フォーカス:メタデータ

メタデータ ~ 部品に関連付けられたデータの情報管理

 

think3 PLM のプロダクトマネージャーである Marco Franchi は、製品情報の管理に関する記事をシリーズで配信しており、皆様にご好評をいただいております。すでに過去の記事でも取り上げられていますが、PLM の考え方においては、情報の検索および訂正の容易さは重要な要素となる部分です。特定の部品を見つけ、修正し、再利用するためには、その部品の存在を知っていること、そしてそれを素早く見つけ出せることが重要です。

効率的に検索するには、たとえ有意的な部品番号体系をとっていたとしても、ファイルやフォルダーの名前と言ったファイルシステム上の情報や ERP や EDM などの技術データ上の情報では十分とは言えません。

なぜなら、これらの情報には、ほとんどの場合必要な情報がすべて含まれているとは限らず、特定の要素の改訂履歴の参照や、その要素に関する資料への関連付けを行うことなどにも配慮して作られていないためです。

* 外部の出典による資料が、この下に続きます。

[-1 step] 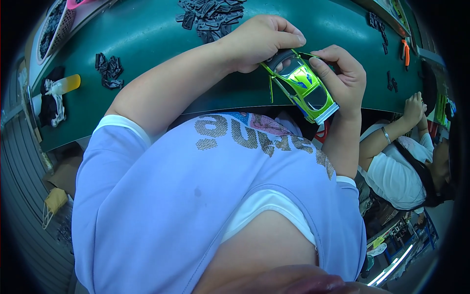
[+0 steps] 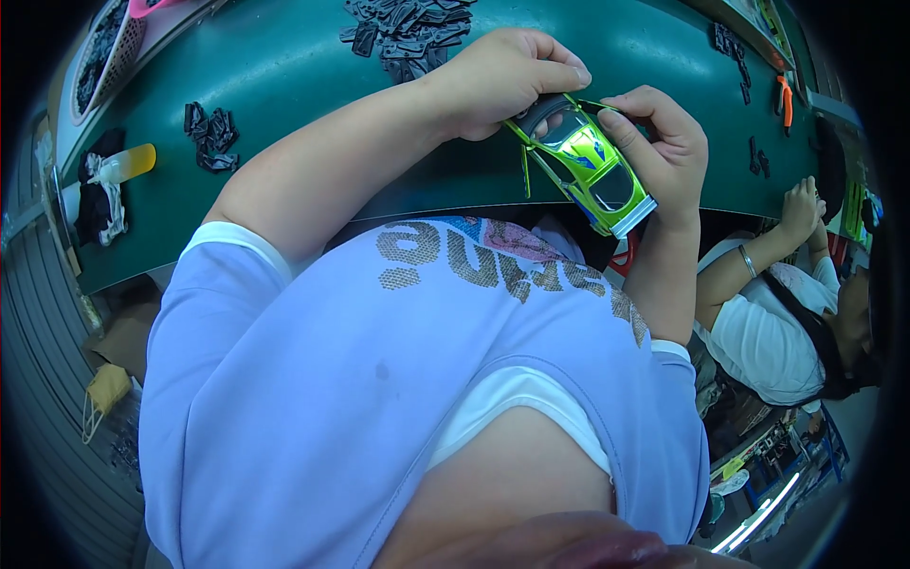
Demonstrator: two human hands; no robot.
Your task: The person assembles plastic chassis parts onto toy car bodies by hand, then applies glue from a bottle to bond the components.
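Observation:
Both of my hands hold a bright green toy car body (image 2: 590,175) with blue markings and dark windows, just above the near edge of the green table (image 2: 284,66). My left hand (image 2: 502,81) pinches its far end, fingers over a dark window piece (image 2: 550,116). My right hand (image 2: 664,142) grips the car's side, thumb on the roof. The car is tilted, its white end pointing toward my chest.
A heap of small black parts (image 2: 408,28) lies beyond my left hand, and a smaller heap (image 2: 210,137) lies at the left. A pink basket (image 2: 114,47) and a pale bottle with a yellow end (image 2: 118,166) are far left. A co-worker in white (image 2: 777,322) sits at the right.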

それらのデータを保管し、後に効果的な検索を行う為には、より高度で検索に的を絞った方法が必要となります。そこでメタデータが使われるのです。メタデータは、たとえ複雑な抽出条件下でも特定の情報や部品を簡単に検索し選択可能にするキーワードであり記述的要素です。例えば部品やアセンブリに関係するメタデータには、品目、材質、表面処理、設計者、長さ、幅、厚さなどがあります。このメタデータを使用して、「厚さ8ミリで、サポートプレートは陽極酸化アルミ製、設計者はスミスもしくはジョーンズ、サイズは400×500から600×80の間のもの全て」のように検索をかけることができます。

検索結果の善し悪しはメタデータの数とその整合性及び粒度によって決まります。不均一な情報を取り扱う際には異なったメタデータを利用するのが望ましいというのは重要な点です。先ほどの例に戻って考えると、材質と表面処理をひとつのフィールドで管理するのではなく別のフィールドとして分けて扱う方が良いであろうことは明確です。これはごく普通の事のように思えますが、ひとつのメタデータの中に過剰な情報を入れてしまい、検索の効果を下げてしまうのは、よく起こるミスです。

データの作成時に特定のメタデータをそれぞれの要素に割り当てるには、機能による階層分け を利用する方法が最も速く効果的であり、その結果その後の作業も単純なものになります。

(例)

  • 市販部品: 重さ、最大サイズ
  • プレートから機械加工された部品: 高さ、幅、重さ
  • 円形筒から機械加工された部品: 高さ、直径、重さ

 

PLM システムとメタデータの管理

PLM システムとして定義されるためには、ユーザーが定義するメタデータすべてを取り扱うことができなければいけません。通常メタデータは、その会社の要求に基づき PLM システムの機能をカスタマイズするシステムの導入段階、もしくはインストール後すぐに体系化されます。

これはとても重要な段階であり、PLM 導入にかかる時間と費用、そしてもちろんその後の利用に際しての有効性に大きく影響します。多くの PLM システムにとって、そのような設定は専門技術者によって行われ、必然的に多くの時間と高いコストがかかります。

しかし、PLM システムに導入された新しい情報技術により、それらは劇的に削減されます。特に、誰よりも会社の事を良く知るユーザー自身で簡単に設定することができるようになった点、そして初期段階での設定が必須で無くなった点により、柔軟で効率的な、管理が簡単なシステムとなりました。もしも読者のあなたが PLM システムの導入を検討しているのであれば、カスタマイズやメタデータの定義と作成といった面も十分にご検討ください。新しい世代の PLM システムは、多くの点で素晴らしい利点があります。